On Tue, Feb 7, 2017 at 4:13 PM, Joel Jacobson <joel@trustly.com> wrote:
Hi hackers,
Currently there is no simple way to check if two sets are equal.
Looks like no RDBMS in the world has a simple command for it.
You have to do something like:
WITH T1 AS (SELECT * FROM Foo WHERE FooID BETWEEN 1 AND 10000), T2 AS (SELECT * FROM Bar WHERE BarID BETWEEN 1 AND 10000) SELECT GREATEST( (SELECT COUNT(*) FROM T1), (SELECT COUNT(*) FROM T2) ) = (SELECT COUNT(*) FROM ( SELECT * FROM T1 INTERSECT ALL SELECT * FROM T2 ) AS X) INTO _Identical;
or,
SELECT 'Missmatch!' WHERE EXISTS ( SELECT * FROM Foo FULL JOIN Bar ON (Foo.FooID = Bar.BarID AND Foo IS NOT DISTINCT FROM Bar) WHERE TRUE AND ( Foo.FooID BETWEEN 1 AND 10000 AND Bar.BarID BETWEEN 1 AND 10000 ) AND ( Foo.FooID IS NULL OR Bar.BarID IS NULL);
Introducing new SQL keywords is of course not an option, since it would possibly break backwards compatibility.
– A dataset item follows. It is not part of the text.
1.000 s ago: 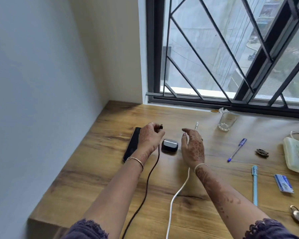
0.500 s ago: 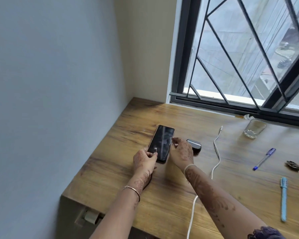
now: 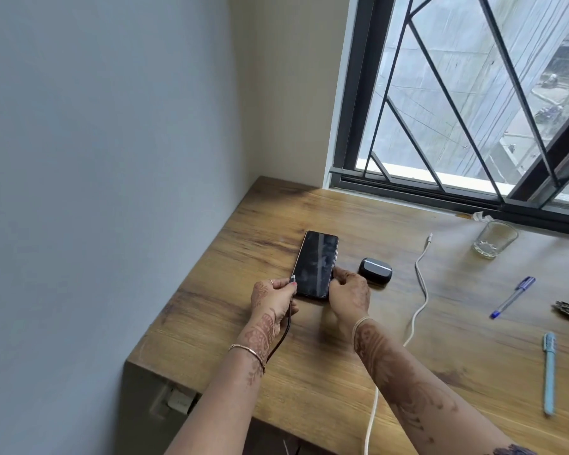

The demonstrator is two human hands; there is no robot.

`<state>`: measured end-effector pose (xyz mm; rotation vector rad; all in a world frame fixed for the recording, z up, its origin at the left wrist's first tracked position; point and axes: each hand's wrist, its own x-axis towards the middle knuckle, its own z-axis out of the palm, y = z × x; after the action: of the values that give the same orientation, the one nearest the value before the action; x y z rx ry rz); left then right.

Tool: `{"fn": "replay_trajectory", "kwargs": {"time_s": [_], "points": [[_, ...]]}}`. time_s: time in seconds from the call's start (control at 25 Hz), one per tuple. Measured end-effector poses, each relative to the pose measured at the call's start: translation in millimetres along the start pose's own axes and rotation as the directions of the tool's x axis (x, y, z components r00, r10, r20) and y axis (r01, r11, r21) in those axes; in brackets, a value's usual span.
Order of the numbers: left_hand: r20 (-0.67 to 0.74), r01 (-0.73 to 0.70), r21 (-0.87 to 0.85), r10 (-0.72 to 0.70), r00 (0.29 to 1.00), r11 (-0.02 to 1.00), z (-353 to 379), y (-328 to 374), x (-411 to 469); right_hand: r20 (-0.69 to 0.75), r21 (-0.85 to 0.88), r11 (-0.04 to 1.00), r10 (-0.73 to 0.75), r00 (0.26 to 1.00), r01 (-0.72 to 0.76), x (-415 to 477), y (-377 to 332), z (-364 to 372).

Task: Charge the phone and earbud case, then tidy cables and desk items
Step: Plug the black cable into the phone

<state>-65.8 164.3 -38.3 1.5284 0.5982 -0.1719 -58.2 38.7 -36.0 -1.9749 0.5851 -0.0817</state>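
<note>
The phone (image 3: 316, 264) lies flat on the desk (image 3: 309, 372), dark screen up, its near end between the two sets of fingers. The left hand (image 3: 273, 300) has its fingers (image 3: 284, 284) curled, pinching the plug of the black cable (image 3: 286, 326). The plug tip is right at the phone's near left corner; whether it sits in the port cannot be told. The cable trails toward the desk edge beneath that wrist. The right hand (image 3: 349, 295) curls its fingers (image 3: 340, 275) round the phone's near right edge. Just beside the right fingers, on the side away from the phone, sits the closed earbud case (image 3: 375, 270). Farther out from them the white cable (image 3: 421, 290) lies loose, then a glass (image 3: 493, 239), a blue pen (image 3: 513, 297) and a light-blue pen (image 3: 549, 372)
</note>
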Motion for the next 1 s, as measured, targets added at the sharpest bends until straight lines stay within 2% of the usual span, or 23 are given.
{"fn": "replay_trajectory", "kwargs": {"time_s": [0.12, 0.2, 0.36, 0.52, 0.6, 0.84, 1.0], "points": [[0.019, 0.016, -0.034, -0.015, 1.0, 0.999, -2.2, 1.6, 1.1, 0.072, 0.315, 0.924, 0.204, 0.976, -0.216, 9.5, 3.8, 6.2], [0.036, 0.017, -0.031, -0.016, 0.999, 0.999, -4.5, 1.1, 2.1, 0.102, 0.386, 0.883, 0.246, 0.964, -0.267, 19.0, 9.6, 9.1], [0.069, 0.019, -0.04, -0.016, 0.997, 0.999, -11.4, 3.3, 3.4, 0.135, 0.355, 0.901, 0.214, 0.967, -0.249, 21.4, 6.0, 4.7], [0.13, 0.019, -0.061, -0.011, 0.991, 0.998, -11.7, 4.3, -0.1, 0.234, 0.302, 0.926, 0.157, 0.96, -0.225, 18.7, -2.4, 7.3], [0.135, 0.007, -0.07, 0.002, 0.991, 0.998, -9.5, 5.5, -3.2, 0.229, 0.308, 0.923, 0.162, 0.96, -0.229, 17.8, -2.7, 7.8], [0.05, 0.01, -0.08, -0.006, 0.999, 0.997, -11.4, -6.1, -11.4, 0.314, 0.473, 0.806, 0.223, 0.923, -0.356, 18.7, 2.2, 7.7], [0.108, 0.036, -0.074, -0.028, 0.994, 0.997, -7.5, -15.5, -27.0, 0.36, 0.509, 0.775, 0.204, 0.91, -0.375, 22.2, 5.4, 6.4]]}}
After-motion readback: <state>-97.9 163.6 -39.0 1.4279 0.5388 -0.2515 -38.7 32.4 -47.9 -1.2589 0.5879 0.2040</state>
So here is an idea that doesn't break backwards compatibility:
Let's give a meaning for the existing IS DISTINCT and IS NOT DISTINCT, that is currently a syntax error when used between two sets.
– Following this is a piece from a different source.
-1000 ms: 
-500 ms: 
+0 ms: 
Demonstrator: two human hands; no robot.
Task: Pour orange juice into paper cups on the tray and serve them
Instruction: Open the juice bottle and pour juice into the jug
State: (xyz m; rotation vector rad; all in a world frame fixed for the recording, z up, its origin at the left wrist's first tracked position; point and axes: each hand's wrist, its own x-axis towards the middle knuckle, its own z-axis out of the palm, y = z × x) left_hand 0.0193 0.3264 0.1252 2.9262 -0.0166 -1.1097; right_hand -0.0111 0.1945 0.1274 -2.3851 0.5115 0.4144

SELECT 1 IS DISTINCT FROM SELECT 1; ERROR: syntax error at or near "SELECT" LINE 1: SELECT 1 IS DISTINCT FROM SELECT 1;
The example above could be written as:
_Identical := ( SELECT * FROM Foo WHERE FooID BETWEEN 1 AND 10000 IS NOT DISTINCT FROM SELECT * FROM Bar WHERE BarID BETWEEN 1 AND 10000 );
Which would set _Identical to TRUE if the two sets are equal, and FALSE otherwise.
Since it's currently a syntax error, there is no risk for changed behaviour for any existing executable queries.